The Greek presence in Asia Minor (Anatolia) dates to the Late Bronze Age (1450 BC) or earlier. The Göktürks of the First Turkic Khaganate was the first Turkic state to politically use the name Türk. The first contact with the Byzantine Empire is believed to have occurred in AD 563. In the 10th century, the Seljuk Turks rose to power.

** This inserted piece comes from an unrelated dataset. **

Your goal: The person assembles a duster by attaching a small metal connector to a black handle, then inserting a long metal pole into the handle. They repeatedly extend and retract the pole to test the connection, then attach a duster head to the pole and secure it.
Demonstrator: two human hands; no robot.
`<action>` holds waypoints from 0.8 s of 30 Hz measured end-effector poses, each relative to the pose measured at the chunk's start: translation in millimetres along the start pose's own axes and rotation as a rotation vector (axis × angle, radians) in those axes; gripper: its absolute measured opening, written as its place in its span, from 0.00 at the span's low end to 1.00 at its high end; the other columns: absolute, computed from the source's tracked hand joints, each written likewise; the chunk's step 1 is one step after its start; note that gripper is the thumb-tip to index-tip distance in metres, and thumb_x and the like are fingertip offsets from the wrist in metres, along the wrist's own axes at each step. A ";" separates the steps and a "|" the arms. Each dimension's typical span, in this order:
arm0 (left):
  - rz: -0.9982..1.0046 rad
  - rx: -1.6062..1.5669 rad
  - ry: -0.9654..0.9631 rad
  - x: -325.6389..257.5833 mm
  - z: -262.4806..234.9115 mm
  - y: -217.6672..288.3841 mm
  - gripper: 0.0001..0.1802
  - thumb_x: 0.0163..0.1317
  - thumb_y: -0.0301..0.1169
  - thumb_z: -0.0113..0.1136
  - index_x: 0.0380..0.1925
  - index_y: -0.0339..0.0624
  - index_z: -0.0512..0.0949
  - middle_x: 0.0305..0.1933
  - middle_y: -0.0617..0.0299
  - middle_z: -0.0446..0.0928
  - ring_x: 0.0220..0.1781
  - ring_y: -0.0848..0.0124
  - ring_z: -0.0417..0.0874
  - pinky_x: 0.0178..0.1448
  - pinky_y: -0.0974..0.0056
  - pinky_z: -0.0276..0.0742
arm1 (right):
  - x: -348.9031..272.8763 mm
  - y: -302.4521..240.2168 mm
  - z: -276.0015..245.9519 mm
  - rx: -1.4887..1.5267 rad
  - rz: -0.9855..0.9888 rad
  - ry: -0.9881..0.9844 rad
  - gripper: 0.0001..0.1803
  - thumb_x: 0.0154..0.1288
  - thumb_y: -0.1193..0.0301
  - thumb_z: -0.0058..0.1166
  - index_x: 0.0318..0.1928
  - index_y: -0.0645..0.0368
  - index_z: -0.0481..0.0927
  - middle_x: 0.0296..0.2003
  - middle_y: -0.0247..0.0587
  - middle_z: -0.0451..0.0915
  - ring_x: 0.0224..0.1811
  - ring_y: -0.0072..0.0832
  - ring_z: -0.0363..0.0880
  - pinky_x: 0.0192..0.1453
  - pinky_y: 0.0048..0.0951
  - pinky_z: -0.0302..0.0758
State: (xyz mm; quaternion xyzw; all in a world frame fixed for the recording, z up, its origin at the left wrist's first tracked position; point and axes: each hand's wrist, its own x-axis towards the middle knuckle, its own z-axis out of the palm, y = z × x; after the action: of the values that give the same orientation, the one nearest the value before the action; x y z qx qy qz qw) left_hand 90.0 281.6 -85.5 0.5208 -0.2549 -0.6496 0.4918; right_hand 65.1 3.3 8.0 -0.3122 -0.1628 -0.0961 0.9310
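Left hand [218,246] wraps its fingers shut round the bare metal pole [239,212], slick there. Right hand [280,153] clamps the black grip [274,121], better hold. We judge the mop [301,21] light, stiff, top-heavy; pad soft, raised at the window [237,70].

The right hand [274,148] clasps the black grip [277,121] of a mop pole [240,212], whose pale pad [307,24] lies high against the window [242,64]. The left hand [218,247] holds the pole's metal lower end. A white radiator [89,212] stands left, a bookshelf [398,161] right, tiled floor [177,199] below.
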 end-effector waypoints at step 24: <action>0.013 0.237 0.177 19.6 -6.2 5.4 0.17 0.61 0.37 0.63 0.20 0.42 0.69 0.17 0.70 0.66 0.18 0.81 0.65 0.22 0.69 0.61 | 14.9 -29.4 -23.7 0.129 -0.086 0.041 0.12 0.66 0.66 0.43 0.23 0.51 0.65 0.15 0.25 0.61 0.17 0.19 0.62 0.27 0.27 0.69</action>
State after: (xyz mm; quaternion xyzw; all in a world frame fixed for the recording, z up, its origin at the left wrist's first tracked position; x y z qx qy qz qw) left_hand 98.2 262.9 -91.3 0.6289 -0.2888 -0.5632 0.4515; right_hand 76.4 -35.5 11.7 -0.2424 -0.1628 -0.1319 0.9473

The first conflict between the Byzantine Empire and Seljuk Turks occurred at the Battle of Kapetron in 1048. More notable is the Battle of Manzikert in 1071 and the Turkish settlement of Anatolia that followed. Later, Turkish Anatolian beyliks were established in former Byzantine lands and in the territory of the fragmenting Seljuk Sultanate. One of those beyliks was the Ottoman dynasty, which became the Ottoman Empire.
 In 1453, the Ottoman Empire conquered Constantinople, the capital city of the Byzantine Empire.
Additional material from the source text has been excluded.